Mayor manages city, not schools
Commentary by Dave Felice and Cathy Donohue
All the Denver mayoral candidates publicly promise, again and again, to fix or improve Denver public schools. This is a cruel deception. Even with the excessive and unusually strong powers given to the Mayor of Denver, no mayor has any powers whatsoever to control or manage the public schools.
The outlandish pledges of the candidates to improve Denver schools are a ruse to deflect attention from the real issues that the mayor does have the power to correct. Where are the promises necessary to solve the City's governmental problems?
In Colorado, schools are governed and operated by independently-elected school boards. Fifty percent of property taxes are designated by state law to be used to operate schools. Denver is unlike New York, Chicago, and Los Angeles, where the mayor appoints the commissioners of public schools.
For all his arrogant political maneuvering, John Hickenlooper was less than successful as mayor in attempting to control Denver Public Schools (DPS). Hickenlooper was instrumental in seeing that now-Senator Michael Bennet was appointed as Superintendent of DPS; after Bennet faithfully served as Hickenlooper's Chief of Staff.
Today, everyone running for the office of mayor faithfully promises to "fix" our schools. Why didn't Bennet fix our public schools while he was the superintendent?
Now, the School Board has a new superintendent, Tom Boasberg, and schools are in no perceptively better shape than when Mayor Hickenlooper vowed to improve public education.
It is time for candidates for mayor to address city government issues, not issues of another group of elected officials.

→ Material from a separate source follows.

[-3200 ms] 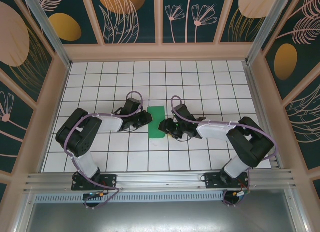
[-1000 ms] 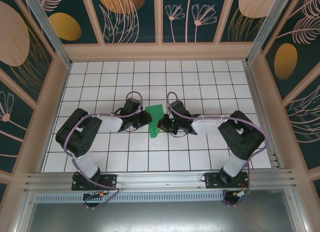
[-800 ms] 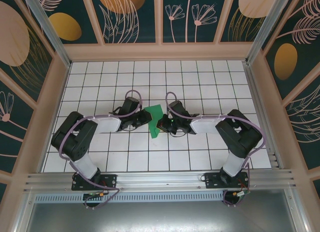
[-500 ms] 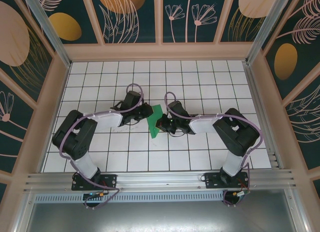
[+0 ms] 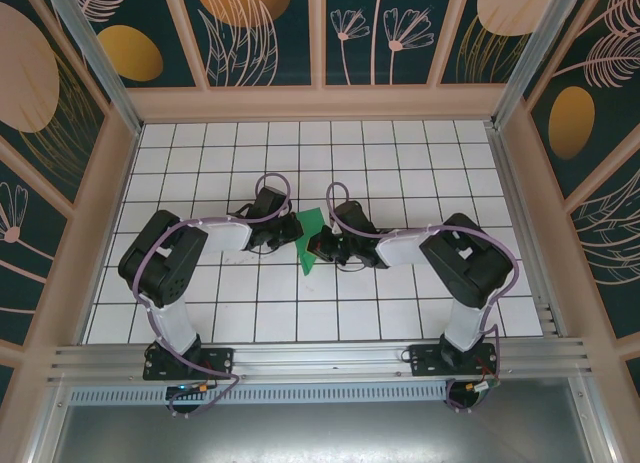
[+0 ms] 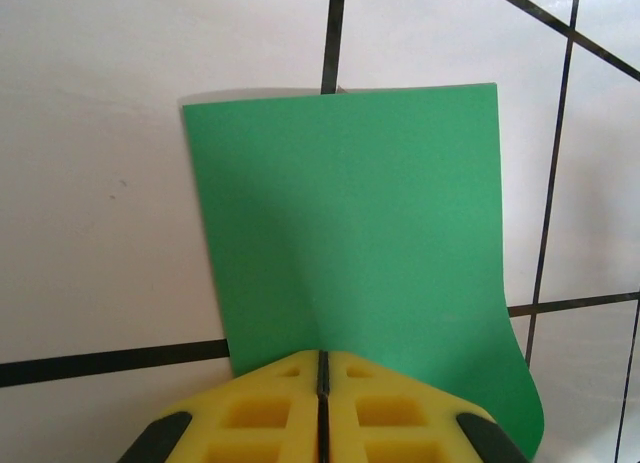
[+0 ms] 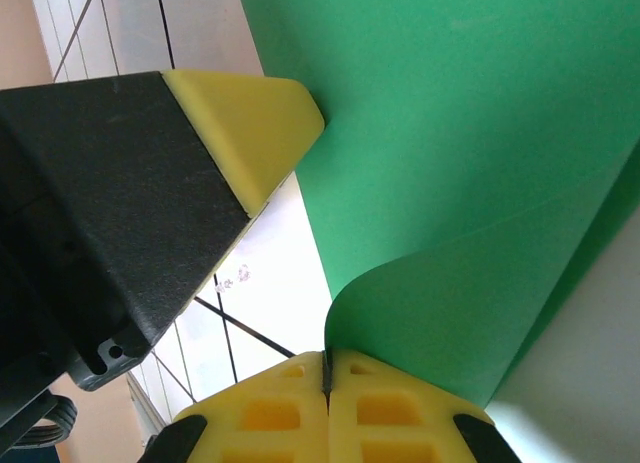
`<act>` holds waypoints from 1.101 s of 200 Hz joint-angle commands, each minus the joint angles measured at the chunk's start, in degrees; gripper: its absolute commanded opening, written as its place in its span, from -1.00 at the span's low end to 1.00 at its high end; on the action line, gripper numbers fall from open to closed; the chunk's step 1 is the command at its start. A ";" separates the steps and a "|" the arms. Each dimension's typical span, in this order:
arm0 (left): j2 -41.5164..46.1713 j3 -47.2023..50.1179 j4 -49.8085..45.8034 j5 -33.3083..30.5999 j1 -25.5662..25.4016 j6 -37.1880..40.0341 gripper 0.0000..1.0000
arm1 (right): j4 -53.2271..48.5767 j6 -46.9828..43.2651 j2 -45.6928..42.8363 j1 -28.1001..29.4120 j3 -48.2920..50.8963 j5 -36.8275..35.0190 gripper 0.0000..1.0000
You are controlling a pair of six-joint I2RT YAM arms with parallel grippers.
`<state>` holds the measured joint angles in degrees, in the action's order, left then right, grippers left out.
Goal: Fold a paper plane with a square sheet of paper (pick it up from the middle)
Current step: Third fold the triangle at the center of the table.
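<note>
At table centre, the square sheet of paper [image 5: 311, 239] is sitting bowed, the right gripper [image 7: 325, 359] pinching its curled 3 o'clock edge, the left gripper [image 6: 320, 357] pressing its pads together at 9 o'clock

Curled, half-folded green paper sheet [image 5: 308, 255]

Robot test cell, probably inside a lab or data-collection studio, though too closed-in to tell for sure. Boxed from 9 o'clock through 12 to 3 by wall panels [image 5: 260, 33] printed with teal-and-gold leaf motifs in pale wooden frames. Floored with a white grid-tiled table [image 5: 400, 153]. Edged at 6 o'clock by an aluminium rail [image 5: 320, 359], with the left arm base [image 5: 185, 361] and right arm base [image 5: 450, 361] bolted on.
</note>
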<state>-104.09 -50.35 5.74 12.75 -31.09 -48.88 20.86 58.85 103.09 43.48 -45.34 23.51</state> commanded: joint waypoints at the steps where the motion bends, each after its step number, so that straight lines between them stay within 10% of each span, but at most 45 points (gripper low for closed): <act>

Trying to manage Denver schools would be akin to having the mayor attempt to manage the Regional Transportation District (RTD), another separately elected entity with independent taxing authority.
The powerful mayor of Denver has an inordinate amount of duties. It is time the candidates tell the voters how they will improve and "fix" Denver city government; not something over which they have absolutely no control.
Certainly, the Mayor of Denver should have the best possible working relationship with the School Board, but he has no power to tell the board what to do. Only the electorate has that power. The mayor is also free to make suggestions at any time, and the School Board is free to ignore the mayor altogether.
The order of business for the mayor is to make our city a good place to build businesses, to keep the neighborhoods safe, the streets swept, to nurture parks and keep them free and open, and see that the Police Department properly keeps the peace.
All voters in Denver should demand that candidates for city offices stop making false promises. It is difficult to imagine how we got so far away from the real subjects that should be discussed by the candidates. The school improvement promises are an insult to the electorate.
The mayoral candidates all seem to think they have magical powers that do not exist.
Finally, someone has put into words what I have been thinking all along! The Mayor is not on the school board, is not the superintendent and has NO control over Denver's public schools.
ReplyDeleteI was there when Mayor Hickenlooper enlisted scores of volunteers into Cole to tutor kids before the CSAPs. Unfortunately, Cole's scores did not come up and they were the first school in Colorado to be taken over by the State Board of Education.
(And in its infinite "wisdom" the DPS school board did NOT listen to the community and brought in KIPP, which failed a few years after Cole was restarted . . . sorry, did not mean to get off track!)
Thanks, Dave and Cathy, for articulating what the mayor can't do and should not be doing--- especially when Denver has the number of economic challenges that it has.